Under the current regulation for measuring super-credit eligibility, each car emitting less than 50g/km of CO2 would be counted as 3.5 passenger vehicles in 2012 and 2013, 2.5 in 2014, 1.5 in 2015 and then 1 from 2016 onwards in contributing to manufacturers’ CO2 targets for their entire fleet.
The law, which is being amended to implement the 2020 target, would change the super credit-to-car ratio to 1.3 for 2020-2023.
But Greens say it is essentially a loophole that does not provide industry with incentives to lower average fleet emissions, as carmakers can continue to build gas-guzzlers in exchange for producing a few low-emissions vehicles.
Speaking at a European Parliament workshop on the EU’s Cars 2020 strategy, Greg Archer, a clean vehicles campaigner at Transport & Environment, told EU and industry officials: “With super credits we won’t have a 95-gram target other than on paper”.
Archer said the scheme in practice could ratchet up emissions levels to 105 or 115g/km in 2020. He called for lawmakers to set stronger targets for the post 2020 period.
The German Association of the Automotive Industry (VDA) recently released a proposal calling for 2.5 credits for each low-emitting car for the period 2016-2023, a substantial increase on Commission figures.
Academics, and representatives from Greenpeace and the European consumer organisation BEUC voiced concerns the proposed regulation could weaken the emissions reduction target.
Franziska Achterberg, a Greenpeace EU transport advisor, said she thought there was strong evidence for the 10g figure given by Archer.
She told EurActiv the 10g was based on battery electric and plug-in hybrid vehicles achieving a 5% share of the European car market, which she insisted was a within most projections for 2020.
“The minimal level that anybody assumes is 2% and the maximum level 20% or even 23%,” she said.
But Ivan Hodac, the secretary-general of the European Automobile Manufacturers’ Association (ACEA), said super credits would encourage industry to invest in “expensive” sustainable technologies.
“We need incentives or [electric cars] won’t get onto the market, because they are not affordable”, he told officials.
He said super credits would attract more investment than the government offering subsidies for consumers to purchase low-carbon vehicles.
He said this would provide “an EU signal to manufacturers until such time that they become value for money”.
But for Ferdinand Dudenhöffer, a professor at Duisburg-Essen University and the Centre for Automotive Research, industry should focus more on using current, inexpensive technology to lower the average emissions of its fleet rather than pouring huge amounts of money into advanced systems.
He said engine innovations meant that even current compact cars were on track to meet the 130g/km target well before 2015.
“You don’t need to invent anything new”, he said.
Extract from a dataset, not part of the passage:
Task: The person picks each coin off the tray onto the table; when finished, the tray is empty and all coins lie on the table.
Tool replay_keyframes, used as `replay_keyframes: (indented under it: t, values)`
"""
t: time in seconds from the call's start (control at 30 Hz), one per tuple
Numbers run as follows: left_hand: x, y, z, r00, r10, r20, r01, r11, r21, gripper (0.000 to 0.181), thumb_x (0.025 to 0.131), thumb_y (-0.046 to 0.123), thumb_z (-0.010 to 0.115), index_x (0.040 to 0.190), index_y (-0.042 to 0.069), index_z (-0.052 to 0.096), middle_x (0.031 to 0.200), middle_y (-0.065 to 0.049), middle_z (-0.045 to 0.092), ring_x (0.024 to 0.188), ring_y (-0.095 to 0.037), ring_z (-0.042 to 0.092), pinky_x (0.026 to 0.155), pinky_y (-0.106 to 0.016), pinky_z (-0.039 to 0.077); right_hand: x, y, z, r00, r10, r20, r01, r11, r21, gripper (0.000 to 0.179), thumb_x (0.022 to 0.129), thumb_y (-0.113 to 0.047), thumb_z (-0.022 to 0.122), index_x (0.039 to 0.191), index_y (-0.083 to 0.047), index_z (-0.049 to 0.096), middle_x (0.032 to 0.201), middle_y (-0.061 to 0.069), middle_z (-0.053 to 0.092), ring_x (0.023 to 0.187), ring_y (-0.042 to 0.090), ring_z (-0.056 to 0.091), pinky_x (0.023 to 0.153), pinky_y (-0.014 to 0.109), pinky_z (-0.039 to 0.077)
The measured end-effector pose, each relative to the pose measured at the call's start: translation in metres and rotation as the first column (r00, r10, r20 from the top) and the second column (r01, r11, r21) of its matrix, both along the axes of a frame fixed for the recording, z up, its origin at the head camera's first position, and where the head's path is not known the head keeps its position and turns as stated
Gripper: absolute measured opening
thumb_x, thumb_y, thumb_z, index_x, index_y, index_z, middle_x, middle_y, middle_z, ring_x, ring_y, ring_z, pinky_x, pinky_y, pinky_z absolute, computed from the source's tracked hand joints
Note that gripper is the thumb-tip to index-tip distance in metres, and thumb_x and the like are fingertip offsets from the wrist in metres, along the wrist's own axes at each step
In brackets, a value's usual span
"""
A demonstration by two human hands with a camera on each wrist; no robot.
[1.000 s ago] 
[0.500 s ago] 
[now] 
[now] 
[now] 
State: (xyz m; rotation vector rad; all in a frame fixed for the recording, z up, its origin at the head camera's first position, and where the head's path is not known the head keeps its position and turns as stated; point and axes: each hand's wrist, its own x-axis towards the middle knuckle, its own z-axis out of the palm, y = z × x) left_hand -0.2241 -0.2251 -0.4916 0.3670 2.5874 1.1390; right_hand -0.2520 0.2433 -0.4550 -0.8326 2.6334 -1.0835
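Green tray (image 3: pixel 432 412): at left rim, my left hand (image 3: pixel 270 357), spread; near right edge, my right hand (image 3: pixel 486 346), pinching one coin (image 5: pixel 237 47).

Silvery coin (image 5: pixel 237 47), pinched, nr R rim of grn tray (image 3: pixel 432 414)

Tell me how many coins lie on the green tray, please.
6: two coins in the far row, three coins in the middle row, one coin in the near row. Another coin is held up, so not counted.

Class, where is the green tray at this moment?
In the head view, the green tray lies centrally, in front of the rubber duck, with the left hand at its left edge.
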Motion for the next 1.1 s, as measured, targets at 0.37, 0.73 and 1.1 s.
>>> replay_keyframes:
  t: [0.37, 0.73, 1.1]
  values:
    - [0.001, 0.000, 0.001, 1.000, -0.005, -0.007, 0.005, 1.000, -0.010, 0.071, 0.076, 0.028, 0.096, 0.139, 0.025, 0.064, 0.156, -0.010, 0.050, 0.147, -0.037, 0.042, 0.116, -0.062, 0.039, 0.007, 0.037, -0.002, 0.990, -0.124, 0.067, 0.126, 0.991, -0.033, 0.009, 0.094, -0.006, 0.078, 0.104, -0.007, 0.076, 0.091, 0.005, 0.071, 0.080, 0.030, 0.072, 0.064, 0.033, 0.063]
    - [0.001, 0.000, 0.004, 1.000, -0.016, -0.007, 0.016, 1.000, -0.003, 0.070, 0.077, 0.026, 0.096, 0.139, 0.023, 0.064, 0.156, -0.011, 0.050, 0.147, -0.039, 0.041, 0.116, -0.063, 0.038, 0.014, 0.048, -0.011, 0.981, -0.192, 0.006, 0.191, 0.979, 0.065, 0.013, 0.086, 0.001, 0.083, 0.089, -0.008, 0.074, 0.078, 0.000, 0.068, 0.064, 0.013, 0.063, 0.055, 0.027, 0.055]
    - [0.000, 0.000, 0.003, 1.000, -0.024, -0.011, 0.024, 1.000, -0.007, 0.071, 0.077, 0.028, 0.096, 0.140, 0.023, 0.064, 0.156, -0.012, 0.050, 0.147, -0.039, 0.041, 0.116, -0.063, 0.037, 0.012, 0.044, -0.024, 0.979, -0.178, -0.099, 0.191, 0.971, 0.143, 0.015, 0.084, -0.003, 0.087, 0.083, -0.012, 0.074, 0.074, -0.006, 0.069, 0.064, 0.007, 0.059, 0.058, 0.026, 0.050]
“The average car has too much power. If you reduce this it has a knock-on effect on emissions”.
Ferdinand Dudenhöffer, a professor at Duisburg-Essen University said: “Super credits give countries outside the EU a competitive advantage… [they] should be scrapped”.
Peter Mock, of the International Council for Clean Transportation, called for certainty post 2020, like in the United States, which has a target of 70g/km of CO2 for 2025.
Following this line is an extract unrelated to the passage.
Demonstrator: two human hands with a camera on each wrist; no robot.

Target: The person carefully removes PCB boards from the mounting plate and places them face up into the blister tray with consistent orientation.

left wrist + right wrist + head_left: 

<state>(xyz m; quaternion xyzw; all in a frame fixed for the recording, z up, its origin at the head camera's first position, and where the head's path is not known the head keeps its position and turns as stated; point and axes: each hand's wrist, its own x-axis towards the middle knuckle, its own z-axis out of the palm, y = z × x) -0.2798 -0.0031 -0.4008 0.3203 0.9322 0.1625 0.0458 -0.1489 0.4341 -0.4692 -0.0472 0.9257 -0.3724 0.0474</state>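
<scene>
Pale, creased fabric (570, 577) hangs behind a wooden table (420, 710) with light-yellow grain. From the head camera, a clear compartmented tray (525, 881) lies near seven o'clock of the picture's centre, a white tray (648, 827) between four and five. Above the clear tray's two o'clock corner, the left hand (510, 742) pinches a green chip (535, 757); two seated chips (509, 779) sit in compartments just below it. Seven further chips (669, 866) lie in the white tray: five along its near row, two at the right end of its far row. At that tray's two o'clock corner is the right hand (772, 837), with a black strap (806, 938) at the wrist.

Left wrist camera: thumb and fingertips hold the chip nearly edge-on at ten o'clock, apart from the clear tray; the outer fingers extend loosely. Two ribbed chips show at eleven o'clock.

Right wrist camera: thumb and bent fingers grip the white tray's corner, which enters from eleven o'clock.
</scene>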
Philip Owen, the head of the European Commission’s transport and the ozone unit, said: “If we did nothing we would see an improvement [in CO2 emissions] but not 95 grams”.
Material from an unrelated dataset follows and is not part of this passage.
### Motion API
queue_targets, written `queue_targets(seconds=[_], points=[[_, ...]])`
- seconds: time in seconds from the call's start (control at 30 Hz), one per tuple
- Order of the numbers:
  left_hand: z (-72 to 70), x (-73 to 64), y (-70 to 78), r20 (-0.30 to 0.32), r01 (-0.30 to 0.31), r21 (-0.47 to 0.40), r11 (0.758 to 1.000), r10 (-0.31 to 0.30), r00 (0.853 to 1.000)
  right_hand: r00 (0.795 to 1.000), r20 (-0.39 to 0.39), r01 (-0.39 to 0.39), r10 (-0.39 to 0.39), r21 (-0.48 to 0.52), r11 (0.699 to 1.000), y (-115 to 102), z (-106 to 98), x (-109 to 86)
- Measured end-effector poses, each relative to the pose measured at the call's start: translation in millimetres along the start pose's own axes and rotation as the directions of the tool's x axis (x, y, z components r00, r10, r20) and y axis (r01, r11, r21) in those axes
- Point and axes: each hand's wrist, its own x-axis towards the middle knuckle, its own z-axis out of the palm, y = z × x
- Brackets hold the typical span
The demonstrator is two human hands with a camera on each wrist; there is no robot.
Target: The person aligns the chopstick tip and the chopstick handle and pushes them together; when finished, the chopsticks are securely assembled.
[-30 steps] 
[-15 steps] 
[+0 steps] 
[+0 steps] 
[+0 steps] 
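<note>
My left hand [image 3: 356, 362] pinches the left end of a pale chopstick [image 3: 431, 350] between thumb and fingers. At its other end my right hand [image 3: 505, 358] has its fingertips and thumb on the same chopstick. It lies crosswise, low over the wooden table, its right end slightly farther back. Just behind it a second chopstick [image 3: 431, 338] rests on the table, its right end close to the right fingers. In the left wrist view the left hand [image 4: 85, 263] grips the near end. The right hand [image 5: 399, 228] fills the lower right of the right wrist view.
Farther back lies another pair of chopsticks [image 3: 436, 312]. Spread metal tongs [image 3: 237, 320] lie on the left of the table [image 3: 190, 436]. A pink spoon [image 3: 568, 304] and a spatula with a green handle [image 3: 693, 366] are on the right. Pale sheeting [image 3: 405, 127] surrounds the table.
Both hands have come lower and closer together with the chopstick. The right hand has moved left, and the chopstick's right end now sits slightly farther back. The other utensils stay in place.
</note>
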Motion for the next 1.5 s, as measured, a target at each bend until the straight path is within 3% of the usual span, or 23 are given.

Ivan Hodac, the secretary general of the European Automobile Manufacturers’ Association (ACEA) said: “The car industry is not sleeping behind the steering wheel. What other industry has reduced CO2 emissions in such a way.” He added: “95 is the most stringent target worldwide for 2020.”
Stefanie Heinzle, of BEUC, said she was against the “weakening of the target”, through super credits, saying they were “not in the interest of the consumer”. She also called for more regulatory certainty post-2020.
Erich Klemm, deputy chairman of the German cars association Daimler, said super credits could provide an opportunity for innovation. He said the EU should see how the market reacts for low-carbon vehicles before regulating the industry post-2020.